### What you need to do
Using the data below, copy each line that includes the word "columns".

### Data shown
========================================
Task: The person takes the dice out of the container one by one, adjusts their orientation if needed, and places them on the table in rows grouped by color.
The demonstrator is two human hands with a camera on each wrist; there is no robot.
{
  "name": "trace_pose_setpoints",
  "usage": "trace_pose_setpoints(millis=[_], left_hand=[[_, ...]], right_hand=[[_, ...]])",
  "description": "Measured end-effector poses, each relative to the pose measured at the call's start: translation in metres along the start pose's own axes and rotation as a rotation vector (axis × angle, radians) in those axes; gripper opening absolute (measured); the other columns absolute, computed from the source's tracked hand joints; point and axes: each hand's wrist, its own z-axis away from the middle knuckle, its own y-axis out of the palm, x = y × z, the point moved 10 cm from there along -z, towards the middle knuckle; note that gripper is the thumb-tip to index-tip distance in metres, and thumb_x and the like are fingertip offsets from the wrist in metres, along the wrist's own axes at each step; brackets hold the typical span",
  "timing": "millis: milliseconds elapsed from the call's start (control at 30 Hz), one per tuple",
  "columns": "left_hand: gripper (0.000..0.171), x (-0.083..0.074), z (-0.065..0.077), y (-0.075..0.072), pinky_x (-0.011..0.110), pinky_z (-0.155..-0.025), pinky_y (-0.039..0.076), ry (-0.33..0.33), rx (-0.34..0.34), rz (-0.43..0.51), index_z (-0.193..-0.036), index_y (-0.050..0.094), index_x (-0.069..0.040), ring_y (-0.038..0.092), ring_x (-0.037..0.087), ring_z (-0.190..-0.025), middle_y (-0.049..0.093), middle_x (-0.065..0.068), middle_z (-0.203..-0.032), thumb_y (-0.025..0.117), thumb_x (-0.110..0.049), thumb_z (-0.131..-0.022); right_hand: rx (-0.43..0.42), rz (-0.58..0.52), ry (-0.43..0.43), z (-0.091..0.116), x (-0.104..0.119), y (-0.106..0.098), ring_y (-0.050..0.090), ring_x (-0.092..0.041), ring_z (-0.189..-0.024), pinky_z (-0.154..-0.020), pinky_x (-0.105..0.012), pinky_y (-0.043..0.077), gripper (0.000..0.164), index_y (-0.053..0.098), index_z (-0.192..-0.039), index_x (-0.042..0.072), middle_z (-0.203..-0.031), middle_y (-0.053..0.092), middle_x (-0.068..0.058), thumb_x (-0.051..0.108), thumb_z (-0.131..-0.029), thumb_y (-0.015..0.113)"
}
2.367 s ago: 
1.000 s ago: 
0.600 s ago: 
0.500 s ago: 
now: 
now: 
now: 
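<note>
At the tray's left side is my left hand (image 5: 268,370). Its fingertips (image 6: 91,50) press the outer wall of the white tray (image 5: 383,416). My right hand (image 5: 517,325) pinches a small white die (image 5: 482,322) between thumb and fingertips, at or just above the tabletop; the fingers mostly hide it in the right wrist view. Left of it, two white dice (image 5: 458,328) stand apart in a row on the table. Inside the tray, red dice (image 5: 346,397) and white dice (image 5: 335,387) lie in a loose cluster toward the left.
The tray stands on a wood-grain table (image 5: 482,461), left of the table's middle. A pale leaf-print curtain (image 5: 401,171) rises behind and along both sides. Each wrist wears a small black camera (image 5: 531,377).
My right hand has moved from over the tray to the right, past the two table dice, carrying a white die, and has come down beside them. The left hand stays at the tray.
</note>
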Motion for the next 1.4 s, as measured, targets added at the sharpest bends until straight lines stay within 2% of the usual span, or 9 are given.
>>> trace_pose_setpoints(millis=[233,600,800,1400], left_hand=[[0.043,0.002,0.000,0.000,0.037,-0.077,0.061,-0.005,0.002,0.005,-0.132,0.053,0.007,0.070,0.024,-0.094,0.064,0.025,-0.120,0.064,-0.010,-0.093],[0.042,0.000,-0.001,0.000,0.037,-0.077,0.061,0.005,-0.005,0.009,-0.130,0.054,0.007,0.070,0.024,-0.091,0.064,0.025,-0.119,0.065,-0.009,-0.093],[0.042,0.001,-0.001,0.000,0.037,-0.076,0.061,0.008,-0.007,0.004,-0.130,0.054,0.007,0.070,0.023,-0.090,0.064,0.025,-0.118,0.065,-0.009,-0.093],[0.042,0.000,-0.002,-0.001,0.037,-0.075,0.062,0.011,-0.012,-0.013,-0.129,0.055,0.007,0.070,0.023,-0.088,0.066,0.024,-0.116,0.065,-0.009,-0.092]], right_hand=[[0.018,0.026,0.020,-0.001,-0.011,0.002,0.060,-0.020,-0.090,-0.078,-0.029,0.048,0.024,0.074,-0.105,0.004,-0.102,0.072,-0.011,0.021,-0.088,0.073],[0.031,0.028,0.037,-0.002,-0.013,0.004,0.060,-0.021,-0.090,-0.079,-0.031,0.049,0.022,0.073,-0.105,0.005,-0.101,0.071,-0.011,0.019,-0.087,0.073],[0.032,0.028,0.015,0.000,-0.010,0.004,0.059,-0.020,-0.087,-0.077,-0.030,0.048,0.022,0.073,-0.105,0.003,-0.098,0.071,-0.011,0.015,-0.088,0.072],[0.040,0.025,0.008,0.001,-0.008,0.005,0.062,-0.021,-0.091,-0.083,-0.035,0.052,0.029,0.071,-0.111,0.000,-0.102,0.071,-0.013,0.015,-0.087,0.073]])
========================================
### Solution to this exercise
  "description": "Measured end-effector poses, each relative to the pose measured at the call's start: translation in metres along the start pose's own axes and rotation as a rotation vector (axis × angle, radians) in those axes; gripper opening absolute (measured); the other columns absolute, computed from the source's tracked hand joints; point and axes: each hand's wrist, its own z-axis away from the middle knuckle, its own y-axis out of the palm, x = y × z, the point moved 10 cm from there along -z, towards the middle knuckle; note that gripper is the thumb-tip to index-tip distance in metres, and thumb_x and the like are fingertip offsets from the wrist in metres, along the wrist's own axes at each step; brackets hold the typical span",
  "columns": "left_hand: gripper (0.000..0.171), x (-0.083..0.074), z (-0.065..0.077), y (-0.075..0.072), pinky_x (-0.011..0.110), pinky_z (-0.155..-0.025), pinky_y (-0.039..0.076), ry (-0.33..0.33), rx (-0.34..0.34), rz (-0.43..0.51), index_z (-0.193..-0.036), index_y (-0.050..0.094), index_x (-0.069..0.040), ring_y (-0.038..0.092), ring_x (-0.037..0.087), ring_z (-0.190..-0.025), middle_y (-0.049..0.093), middle_x (-0.065..0.068), middle_z (-0.203..-0.032), thumb_y (-0.025..0.117), thumb_x (-0.110..0.049), thumb_z (-0.131..-0.022); right_hand: rx (-0.43..0.42), rz (-0.58..0.52), ry (-0.43..0.43), z (-0.091..0.116), x (-0.104..0.119), y (-0.106..0.098), ring_y (-0.050..0.090), ring_x (-0.092..0.041), ring_z (-0.189..-0.024), pinky_z (-0.154..-0.020), pinky_x (-0.105..0.012), pinky_y (-0.043..0.077), gripper (0.000..0.164), index_y (-0.053..0.098), index_z (-0.192..-0.039), index_x (-0.042..0.072), middle_z (-0.203..-0.031), middle_y (-0.053..0.092), middle_x (-0.068..0.058), thumb_x (-0.051..0.108), thumb_z (-0.131..-0.029), thumb_y (-0.015..0.113)"

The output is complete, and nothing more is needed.